Parade of details
Novelist and photographer Teju Cole at the Lensic, a Lannan Foundation event
Teju Cole’s two novels are dense with meticulously noted quotidian incidents. What stays with the reader is not so much the novels’ substance, or the analogies the narrators like to make, but the author’s constant attention to detail. Both books have a first-person narrator whose observations are unrelenting. Cole is a writer and a photographer, two art forms that are less at odds than one might suppose. The novels dazzle at first, stocked as they are with intelligent observations on music and art. They take on big themes — corruption and terrorism — in an almost perfunctory way. Just when we feel like we’re going to get some real insights, however, the narrators’ myriad observations form a rocky barrier, and we do not get to go any deeper. Cole, who is also a photography critic, reads from his work at 7 p.m. Wednesday, Feb. 3, at the Lensic Performing Arts Center as part of the Lannan Foundation’s Literary Series. Writer and journalist Amitava Kumar will introduce Cole and interview him after the reading.
Cole’s first book, Every Day Is for the Thief (Random House), is quietly devastating. A man from New York City returns to his native Nigeria for a short trip after a 15-year absence. In Lagos, he rides the currents of change and weighs in on matters of corruption and disorder. He even ponders moving back to Nigeria, but somehow we suspect he is only noodling with the idea. Initially, the narrative (what there is of it) seems almost simpleminded, more a travelogue than a novella. But the observations of the unnamed narrator
gather force, sometimes because of his level headedness, or when some wrenching imagery in a sentence magically pushes meaning up to the surface.

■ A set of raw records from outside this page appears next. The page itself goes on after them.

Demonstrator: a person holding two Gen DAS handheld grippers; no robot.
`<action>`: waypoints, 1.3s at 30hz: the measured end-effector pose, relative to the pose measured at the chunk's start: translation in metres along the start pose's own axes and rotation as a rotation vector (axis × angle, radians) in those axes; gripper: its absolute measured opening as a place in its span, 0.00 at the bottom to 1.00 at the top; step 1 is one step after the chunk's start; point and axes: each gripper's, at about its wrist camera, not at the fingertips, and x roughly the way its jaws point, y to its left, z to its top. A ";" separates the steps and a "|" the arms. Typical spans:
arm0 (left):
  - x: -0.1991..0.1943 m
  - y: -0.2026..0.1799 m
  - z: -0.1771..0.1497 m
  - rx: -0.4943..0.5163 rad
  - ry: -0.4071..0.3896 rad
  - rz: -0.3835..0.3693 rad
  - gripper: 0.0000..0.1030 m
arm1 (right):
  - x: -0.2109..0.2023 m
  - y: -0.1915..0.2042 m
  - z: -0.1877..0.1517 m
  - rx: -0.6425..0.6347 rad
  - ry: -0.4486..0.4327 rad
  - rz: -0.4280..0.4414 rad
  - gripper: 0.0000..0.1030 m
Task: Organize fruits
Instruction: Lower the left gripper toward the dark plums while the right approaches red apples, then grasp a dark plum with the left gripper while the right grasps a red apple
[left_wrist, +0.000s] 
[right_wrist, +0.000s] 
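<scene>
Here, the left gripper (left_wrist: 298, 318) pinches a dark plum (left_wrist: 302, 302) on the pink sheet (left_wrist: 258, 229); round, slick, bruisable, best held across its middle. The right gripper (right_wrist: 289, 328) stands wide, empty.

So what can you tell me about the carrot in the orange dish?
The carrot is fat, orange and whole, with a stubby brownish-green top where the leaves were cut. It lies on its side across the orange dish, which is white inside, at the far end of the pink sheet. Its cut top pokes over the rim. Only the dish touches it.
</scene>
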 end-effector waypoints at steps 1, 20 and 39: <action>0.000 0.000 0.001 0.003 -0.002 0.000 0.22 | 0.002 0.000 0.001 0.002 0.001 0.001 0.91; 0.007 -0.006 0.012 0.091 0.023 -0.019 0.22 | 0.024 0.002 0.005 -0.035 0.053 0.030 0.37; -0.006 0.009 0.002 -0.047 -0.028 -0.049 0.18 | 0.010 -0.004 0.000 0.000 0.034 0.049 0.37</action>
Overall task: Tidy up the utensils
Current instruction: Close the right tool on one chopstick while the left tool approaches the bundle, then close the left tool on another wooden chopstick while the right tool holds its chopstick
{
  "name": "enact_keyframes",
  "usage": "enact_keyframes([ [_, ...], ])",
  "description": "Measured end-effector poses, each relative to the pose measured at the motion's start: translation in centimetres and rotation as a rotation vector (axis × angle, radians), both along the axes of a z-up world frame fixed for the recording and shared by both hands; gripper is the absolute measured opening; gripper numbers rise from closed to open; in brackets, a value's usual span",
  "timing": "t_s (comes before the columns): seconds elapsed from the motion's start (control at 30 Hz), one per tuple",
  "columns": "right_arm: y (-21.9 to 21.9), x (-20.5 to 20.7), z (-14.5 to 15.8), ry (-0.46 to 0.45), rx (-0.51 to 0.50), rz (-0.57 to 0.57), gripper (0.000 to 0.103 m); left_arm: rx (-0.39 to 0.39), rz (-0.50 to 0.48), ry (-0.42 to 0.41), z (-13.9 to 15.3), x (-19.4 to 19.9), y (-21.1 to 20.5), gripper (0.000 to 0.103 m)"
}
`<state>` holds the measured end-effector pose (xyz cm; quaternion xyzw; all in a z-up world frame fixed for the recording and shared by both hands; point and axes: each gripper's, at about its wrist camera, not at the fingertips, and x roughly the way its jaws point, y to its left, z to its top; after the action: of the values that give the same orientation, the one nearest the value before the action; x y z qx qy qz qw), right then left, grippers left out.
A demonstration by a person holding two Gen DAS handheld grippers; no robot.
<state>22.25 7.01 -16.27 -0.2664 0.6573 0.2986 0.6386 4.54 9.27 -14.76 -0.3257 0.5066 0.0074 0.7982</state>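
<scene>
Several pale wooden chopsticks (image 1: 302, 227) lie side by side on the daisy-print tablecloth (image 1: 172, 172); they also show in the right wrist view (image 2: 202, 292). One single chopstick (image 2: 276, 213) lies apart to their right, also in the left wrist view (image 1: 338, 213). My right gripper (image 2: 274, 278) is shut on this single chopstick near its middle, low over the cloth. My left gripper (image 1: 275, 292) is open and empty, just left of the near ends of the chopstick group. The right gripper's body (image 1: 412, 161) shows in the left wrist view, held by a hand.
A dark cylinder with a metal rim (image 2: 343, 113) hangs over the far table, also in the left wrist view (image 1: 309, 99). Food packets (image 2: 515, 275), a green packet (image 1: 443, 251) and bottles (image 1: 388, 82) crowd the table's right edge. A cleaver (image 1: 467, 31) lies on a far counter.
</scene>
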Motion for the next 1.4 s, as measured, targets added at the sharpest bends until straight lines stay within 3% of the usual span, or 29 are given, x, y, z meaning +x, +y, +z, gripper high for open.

Cole can reel you in with a descriptive line of poetry: “Little streets wind in upon each other like a basketful of eels; no two run parallel.” He also employs poetry in more complex ways. When the narrator and others are unloading imported supplies for a school, which his aunt supports, “area boys” confront the volunteers; the thugs demand money, or else they threaten to loot and maybe even kill. After the situation is resolved, in one of the last lines of the chapter, the narrator observes: “The fight lies sleeping like a snake in my veins.”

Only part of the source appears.